Your instructions:
Could you set down exactly the lines of the data below, starting at the one that holds "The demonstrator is" and ending at the one that holds "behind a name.", both included, and only those?

......

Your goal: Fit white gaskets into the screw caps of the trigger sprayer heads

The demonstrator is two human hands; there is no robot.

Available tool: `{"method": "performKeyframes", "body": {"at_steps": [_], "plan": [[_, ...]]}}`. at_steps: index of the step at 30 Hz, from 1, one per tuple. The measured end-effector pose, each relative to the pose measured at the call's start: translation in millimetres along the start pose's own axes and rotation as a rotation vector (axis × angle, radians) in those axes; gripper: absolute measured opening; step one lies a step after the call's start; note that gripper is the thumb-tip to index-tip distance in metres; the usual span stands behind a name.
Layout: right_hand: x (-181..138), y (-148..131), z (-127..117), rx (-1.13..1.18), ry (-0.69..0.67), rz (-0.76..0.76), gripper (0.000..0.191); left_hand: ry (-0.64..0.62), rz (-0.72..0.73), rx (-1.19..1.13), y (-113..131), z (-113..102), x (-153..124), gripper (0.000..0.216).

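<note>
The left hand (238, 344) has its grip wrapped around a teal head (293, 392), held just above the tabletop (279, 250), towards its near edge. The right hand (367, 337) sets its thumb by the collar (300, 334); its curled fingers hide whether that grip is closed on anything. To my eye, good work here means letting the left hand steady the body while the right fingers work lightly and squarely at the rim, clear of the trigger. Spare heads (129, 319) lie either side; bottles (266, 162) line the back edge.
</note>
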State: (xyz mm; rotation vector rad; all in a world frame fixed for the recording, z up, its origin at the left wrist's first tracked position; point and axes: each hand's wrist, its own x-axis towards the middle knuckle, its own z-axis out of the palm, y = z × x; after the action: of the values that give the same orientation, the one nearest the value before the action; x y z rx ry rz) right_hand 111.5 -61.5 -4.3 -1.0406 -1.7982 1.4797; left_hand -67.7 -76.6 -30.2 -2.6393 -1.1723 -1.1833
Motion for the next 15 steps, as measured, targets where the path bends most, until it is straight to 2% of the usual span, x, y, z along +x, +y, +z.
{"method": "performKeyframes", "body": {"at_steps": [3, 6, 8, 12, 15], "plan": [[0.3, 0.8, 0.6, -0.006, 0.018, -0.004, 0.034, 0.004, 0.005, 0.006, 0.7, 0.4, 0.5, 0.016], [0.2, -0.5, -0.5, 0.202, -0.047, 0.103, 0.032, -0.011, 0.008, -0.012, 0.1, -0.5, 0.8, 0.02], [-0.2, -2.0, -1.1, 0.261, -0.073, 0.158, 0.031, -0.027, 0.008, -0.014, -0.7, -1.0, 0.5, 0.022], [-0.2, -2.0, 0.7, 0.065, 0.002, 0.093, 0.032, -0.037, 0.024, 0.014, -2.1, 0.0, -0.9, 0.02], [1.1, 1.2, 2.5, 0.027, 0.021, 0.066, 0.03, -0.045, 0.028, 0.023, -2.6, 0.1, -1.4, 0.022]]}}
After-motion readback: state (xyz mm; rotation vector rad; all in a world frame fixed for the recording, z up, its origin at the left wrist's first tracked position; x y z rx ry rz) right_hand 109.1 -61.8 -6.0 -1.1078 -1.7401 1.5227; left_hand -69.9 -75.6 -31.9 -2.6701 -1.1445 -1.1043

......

Solution to this task:
The demonstrator is two human hands; there is no robot.

Available tool: `{"method": "performKeyframes", "body": {"at_steps": [_], "plan": [[_, ...]]}}`. at_steps: index of the step at 30 Hz, from 1, one per tuple. The measured end-effector pose, each relative to the pose measured at the call's start: translation in millimetres along the start pose's own axes and rotation as a rotation vector (axis × angle, radians) in those axes; gripper: absolute measured opening; step one lies a step after the call's start; note that gripper is the thumb-tip to index-tip distance in metres; the usual span stands behind a name.

No more work remains in this exercise.